Summary In aged mice, new B‐cell development is diminished and the antibody repertoire becomes more autoreactive. Our studies suggest that (i) apoptosis contributes to reduced B lymphopoiesis in old age and preferentially eliminates those B‐cell precursors with higher levels of the surrogate light chain (SLC) proteins (λ5/VpreB) and (ii) λ5 low B‐cell precursors generate new B cells which show increased reactivity to the self‐antigen/bacterial antigen phosphorylcholine (PC). Pro‐B cells in old bone marrow as well as pro‐B cells from young adult λ5‐deficient mice are resistant to cytokine‐induced apoptosis (TNFα; TGFβ), indicating that low λ5 expression in pro‐B cells is sufficient to cause increased survival. Transfer of TNFα‐producing ‘age‐associated B cells’ (ABC; CD21/35 − CD23 − ) or follicular (FO) B cells from aged mice into RAG‐2 KO recipients led to preferential loss of λ5 high pro‐B cells, but retention of λ5 low , apoptosis‐resistant pro‐B cells. In old mice, there is increased reactivity to PC in both immature bone marrow B cells and mature splenic FO B cells. In young mice, absence of λ5 expression led to a similar increase in PC reactivity among bone marrow and splenic B cells.

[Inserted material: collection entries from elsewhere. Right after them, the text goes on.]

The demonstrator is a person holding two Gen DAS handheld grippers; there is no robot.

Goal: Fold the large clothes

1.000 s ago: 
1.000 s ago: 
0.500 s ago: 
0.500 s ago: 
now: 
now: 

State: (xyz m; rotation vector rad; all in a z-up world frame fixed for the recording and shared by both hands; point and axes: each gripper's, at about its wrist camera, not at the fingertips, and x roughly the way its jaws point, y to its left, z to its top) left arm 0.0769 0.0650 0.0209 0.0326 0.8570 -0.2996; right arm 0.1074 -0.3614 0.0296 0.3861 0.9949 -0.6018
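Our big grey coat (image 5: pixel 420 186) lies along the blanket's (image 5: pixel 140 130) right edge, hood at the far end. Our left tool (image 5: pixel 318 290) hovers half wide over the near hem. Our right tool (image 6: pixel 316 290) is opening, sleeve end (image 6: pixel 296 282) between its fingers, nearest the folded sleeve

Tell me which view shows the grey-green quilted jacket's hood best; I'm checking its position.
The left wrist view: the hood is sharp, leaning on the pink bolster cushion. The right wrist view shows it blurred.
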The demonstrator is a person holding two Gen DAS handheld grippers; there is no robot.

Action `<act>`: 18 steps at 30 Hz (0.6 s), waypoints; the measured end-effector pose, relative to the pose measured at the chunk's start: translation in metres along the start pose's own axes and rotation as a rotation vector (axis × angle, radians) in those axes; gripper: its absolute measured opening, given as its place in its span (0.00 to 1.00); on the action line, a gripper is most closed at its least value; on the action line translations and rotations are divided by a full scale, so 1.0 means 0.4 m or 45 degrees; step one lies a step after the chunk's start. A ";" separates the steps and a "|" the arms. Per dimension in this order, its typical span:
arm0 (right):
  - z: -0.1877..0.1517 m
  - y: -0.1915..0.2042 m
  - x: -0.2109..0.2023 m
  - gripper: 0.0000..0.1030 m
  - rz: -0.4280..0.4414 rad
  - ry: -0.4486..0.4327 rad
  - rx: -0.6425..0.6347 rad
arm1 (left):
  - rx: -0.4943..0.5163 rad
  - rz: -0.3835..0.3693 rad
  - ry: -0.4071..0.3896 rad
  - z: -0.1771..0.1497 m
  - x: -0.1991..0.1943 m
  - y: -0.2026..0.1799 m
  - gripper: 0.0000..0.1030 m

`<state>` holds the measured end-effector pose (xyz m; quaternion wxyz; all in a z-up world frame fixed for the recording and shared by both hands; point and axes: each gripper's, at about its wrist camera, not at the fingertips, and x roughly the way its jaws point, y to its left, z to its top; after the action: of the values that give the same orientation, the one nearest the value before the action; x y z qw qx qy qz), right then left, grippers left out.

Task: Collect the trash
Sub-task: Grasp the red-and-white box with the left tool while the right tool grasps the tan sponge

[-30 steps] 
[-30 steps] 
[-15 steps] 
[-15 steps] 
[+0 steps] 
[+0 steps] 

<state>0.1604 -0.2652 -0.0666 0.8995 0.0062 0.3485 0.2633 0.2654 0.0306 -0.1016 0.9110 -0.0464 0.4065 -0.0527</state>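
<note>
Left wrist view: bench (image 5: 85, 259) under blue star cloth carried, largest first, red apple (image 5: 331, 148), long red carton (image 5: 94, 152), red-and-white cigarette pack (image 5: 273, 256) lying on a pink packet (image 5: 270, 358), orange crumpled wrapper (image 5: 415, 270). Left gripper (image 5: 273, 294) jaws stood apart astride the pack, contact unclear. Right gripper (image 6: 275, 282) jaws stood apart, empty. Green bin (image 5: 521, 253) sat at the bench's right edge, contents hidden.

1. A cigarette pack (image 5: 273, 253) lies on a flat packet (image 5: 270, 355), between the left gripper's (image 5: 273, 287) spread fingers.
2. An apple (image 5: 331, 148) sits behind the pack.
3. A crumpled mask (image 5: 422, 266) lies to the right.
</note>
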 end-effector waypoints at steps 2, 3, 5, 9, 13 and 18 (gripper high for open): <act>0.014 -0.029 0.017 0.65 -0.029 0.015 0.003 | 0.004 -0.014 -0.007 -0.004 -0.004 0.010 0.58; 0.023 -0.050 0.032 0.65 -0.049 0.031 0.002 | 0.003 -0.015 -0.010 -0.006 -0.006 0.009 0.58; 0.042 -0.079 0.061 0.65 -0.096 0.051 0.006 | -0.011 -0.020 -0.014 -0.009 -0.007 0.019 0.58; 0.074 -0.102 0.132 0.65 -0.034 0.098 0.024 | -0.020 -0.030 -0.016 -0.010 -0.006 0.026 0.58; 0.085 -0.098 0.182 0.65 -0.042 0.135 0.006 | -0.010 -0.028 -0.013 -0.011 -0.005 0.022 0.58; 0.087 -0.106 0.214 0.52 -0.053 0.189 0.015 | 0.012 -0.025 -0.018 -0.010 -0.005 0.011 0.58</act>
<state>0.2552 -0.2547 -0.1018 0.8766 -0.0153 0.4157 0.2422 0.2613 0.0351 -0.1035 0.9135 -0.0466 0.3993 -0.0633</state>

We propose that in old age, increased apoptosis, mediated in part by TNFα‐producing B cells, results in preferential loss of SLC high pro‐B cells within the bone marrow. Further B‐cell development then occurs via an ‘SLC low ’ pathway that not only impairs B‐cell generation, but promotes autoreactivity within the naïve antibody repertoires in the bone marrow and periphery.